## Exercise instructions
This exercise calls for the data below to be retyped exactly, minus any images.

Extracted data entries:
════════

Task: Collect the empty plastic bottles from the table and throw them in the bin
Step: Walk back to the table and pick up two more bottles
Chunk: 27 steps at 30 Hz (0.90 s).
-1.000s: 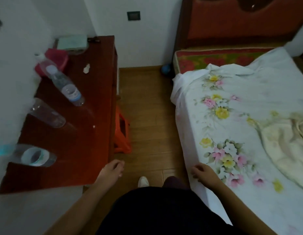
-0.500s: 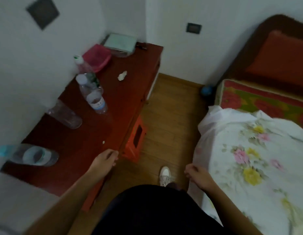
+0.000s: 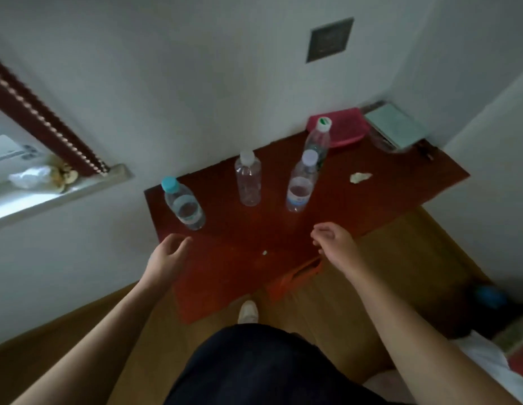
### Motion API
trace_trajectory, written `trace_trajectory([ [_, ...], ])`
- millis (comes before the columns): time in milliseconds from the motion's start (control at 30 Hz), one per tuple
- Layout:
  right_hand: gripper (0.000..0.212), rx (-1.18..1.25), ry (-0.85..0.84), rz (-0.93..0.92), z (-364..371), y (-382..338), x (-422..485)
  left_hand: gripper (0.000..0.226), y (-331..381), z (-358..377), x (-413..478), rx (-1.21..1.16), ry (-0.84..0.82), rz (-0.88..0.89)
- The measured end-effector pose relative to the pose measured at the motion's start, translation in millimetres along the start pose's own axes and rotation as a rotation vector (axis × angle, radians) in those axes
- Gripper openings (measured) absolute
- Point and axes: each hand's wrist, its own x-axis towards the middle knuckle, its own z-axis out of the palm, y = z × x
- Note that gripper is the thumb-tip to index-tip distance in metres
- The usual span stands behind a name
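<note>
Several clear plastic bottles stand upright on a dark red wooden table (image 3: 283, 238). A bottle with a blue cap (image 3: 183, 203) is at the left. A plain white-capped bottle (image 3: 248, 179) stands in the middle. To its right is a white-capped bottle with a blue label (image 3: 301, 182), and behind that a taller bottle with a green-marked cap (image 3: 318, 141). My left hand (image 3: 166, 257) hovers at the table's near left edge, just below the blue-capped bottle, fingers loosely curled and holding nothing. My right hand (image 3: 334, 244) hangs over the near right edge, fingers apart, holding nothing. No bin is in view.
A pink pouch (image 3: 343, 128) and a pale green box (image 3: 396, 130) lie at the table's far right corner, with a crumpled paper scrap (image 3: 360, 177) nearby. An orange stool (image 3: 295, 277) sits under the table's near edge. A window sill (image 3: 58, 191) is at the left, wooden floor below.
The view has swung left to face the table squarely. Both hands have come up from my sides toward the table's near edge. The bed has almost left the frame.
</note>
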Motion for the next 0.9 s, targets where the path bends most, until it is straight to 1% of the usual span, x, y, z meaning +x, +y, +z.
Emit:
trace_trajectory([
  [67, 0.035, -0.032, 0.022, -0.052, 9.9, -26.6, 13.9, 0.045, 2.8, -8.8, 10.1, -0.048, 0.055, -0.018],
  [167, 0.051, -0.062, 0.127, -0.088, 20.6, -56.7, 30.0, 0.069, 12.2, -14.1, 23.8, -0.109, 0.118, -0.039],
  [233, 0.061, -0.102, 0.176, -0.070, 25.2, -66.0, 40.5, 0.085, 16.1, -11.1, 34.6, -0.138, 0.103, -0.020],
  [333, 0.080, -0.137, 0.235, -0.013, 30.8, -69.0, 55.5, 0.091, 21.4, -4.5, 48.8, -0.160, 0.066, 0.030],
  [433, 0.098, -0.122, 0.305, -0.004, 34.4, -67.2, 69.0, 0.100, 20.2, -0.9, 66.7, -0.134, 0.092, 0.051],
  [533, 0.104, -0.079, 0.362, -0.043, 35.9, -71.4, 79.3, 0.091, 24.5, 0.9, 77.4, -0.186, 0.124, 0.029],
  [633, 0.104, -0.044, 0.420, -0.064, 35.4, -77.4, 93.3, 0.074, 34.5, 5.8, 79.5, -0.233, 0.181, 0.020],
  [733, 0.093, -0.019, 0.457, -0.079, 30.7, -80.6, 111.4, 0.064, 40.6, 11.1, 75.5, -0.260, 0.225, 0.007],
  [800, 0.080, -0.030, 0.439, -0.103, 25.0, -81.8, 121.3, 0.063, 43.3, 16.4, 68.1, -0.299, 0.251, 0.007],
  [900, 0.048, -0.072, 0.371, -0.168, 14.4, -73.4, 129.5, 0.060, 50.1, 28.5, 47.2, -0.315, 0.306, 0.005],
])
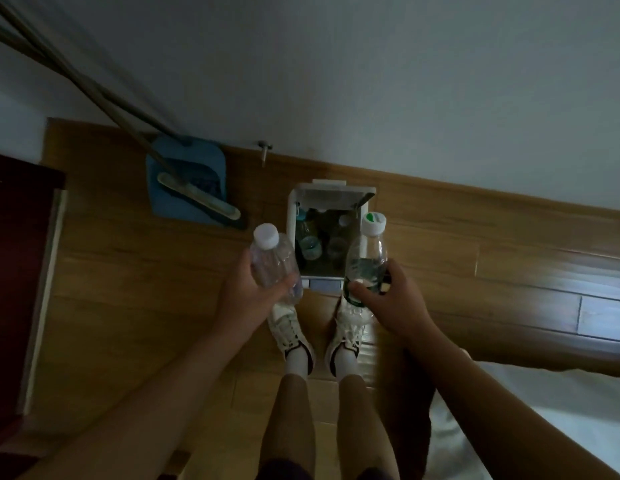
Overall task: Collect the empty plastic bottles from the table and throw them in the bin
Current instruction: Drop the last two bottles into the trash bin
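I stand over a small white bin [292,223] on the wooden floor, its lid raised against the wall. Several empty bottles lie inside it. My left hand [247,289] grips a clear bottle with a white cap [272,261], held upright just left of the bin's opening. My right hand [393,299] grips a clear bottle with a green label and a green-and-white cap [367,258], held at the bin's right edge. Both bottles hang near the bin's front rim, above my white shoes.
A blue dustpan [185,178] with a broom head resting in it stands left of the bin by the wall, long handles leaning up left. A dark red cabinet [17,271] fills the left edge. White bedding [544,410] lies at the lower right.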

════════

## Solution
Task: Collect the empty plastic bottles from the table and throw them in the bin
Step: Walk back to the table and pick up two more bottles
Chunk: 27 steps at 30 Hz (0.90 s).
-1.000s: 
-0.500s: 
+0.000s: 
### Motion API
trace_trajectory, written `trace_trajectory([ [_, ...], ])`
- millis (comes before the columns): time in milliseconds from the motion's start (control at 30 Hz), one per tuple
- Layout:
  right_hand: gripper (0.000..0.212), rx (-1.18..1.25), ry (-0.85..0.84), rz (-0.93..0.92), z (-364..371), y (-382..338), x (-422..485)
  left_hand: gripper (0.000..0.226), y (-331..381), z (-358..377), x (-413..478), rx (-1.21..1.16), ry (-0.84..0.82), rz (-0.88..0.89)
- The measured end-effector pose relative to the pose measured at the motion's start, translation in millimetres along the start pose's own axes and rotation as a rotation vector (axis × angle, radians) in those axes
- Gripper openings (measured) absolute
- Point and axes: each hand's wrist, its own x-axis towards the middle knuckle, its own z-axis out of the palm, y = z × x
- Note that gripper is the thumb-tip to index-tip distance in metres
- The usual span stands behind a name
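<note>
Several clear plastic bottles stand upright on a dark red wooden table (image 3: 283, 238). A bottle with a blue cap (image 3: 183, 203) is at the left. A plain white-capped bottle (image 3: 248, 179) stands in the middle. To its right is a white-capped bottle with a blue label (image 3: 301, 182), and behind that a taller bottle with a green-marked cap (image 3: 318, 141). My left hand (image 3: 166, 257) hovers at the table's near left edge, just below the blue-capped bottle, fingers loosely curled and holding nothing. My right hand (image 3: 334, 244) hangs over the near right edge, fingers apart, holding nothing. No bin is in view.
A pink pouch (image 3: 343, 128) and a pale green box (image 3: 396, 130) lie at the table's far right corner, with a crumpled paper scrap (image 3: 360, 177) nearby. An orange stool (image 3: 295, 277) sits under the table's near edge. A window sill (image 3: 58, 191) is at the left, wooden floor below.
The view has swung left to face the table squarely. Both hands have come up from my sides toward the table's near edge. The bed has almost left the frame.
</note>
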Motion for the next 0.9 s, targets where the path bends most, until it is straight to 1% of the usual span, x, y, z meaning +x, +y, +z.
Emit:
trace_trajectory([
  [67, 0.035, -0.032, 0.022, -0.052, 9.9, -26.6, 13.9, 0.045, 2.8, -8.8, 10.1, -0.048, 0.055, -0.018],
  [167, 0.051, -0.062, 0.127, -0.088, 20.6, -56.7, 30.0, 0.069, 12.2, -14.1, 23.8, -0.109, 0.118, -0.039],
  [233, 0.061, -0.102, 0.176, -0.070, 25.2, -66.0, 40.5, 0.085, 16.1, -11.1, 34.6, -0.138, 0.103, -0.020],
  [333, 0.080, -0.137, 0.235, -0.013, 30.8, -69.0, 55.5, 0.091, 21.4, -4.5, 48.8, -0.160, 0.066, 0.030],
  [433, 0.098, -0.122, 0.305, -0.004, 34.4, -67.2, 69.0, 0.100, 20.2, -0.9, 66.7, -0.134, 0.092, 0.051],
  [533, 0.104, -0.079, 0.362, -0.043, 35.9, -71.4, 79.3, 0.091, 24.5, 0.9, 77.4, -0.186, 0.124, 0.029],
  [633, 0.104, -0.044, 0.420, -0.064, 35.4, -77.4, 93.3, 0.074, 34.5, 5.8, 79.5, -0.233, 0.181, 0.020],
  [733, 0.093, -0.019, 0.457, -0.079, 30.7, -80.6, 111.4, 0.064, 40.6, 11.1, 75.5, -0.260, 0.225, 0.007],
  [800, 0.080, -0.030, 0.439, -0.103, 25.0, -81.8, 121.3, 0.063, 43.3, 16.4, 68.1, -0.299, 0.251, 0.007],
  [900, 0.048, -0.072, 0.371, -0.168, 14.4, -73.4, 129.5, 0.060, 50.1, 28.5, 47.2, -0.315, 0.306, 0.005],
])
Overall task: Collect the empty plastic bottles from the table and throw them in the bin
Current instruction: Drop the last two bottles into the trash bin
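I stand over a small white bin [292,223] on the wooden floor, its lid raised against the wall. Several empty bottles lie inside it. My left hand [247,289] grips a clear bottle with a white cap [272,261], held upright just left of the bin's opening. My right hand [393,299] grips a clear bottle with a green label and a green-and-white cap [367,258], held at the bin's right edge. Both bottles hang near the bin's front rim, above my white shoes.
A blue dustpan [185,178] with a broom head resting in it stands left of the bin by the wall, long handles leaning up left. A dark red cabinet [17,271] fills the left edge. White bedding [544,410] lies at the lower right.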

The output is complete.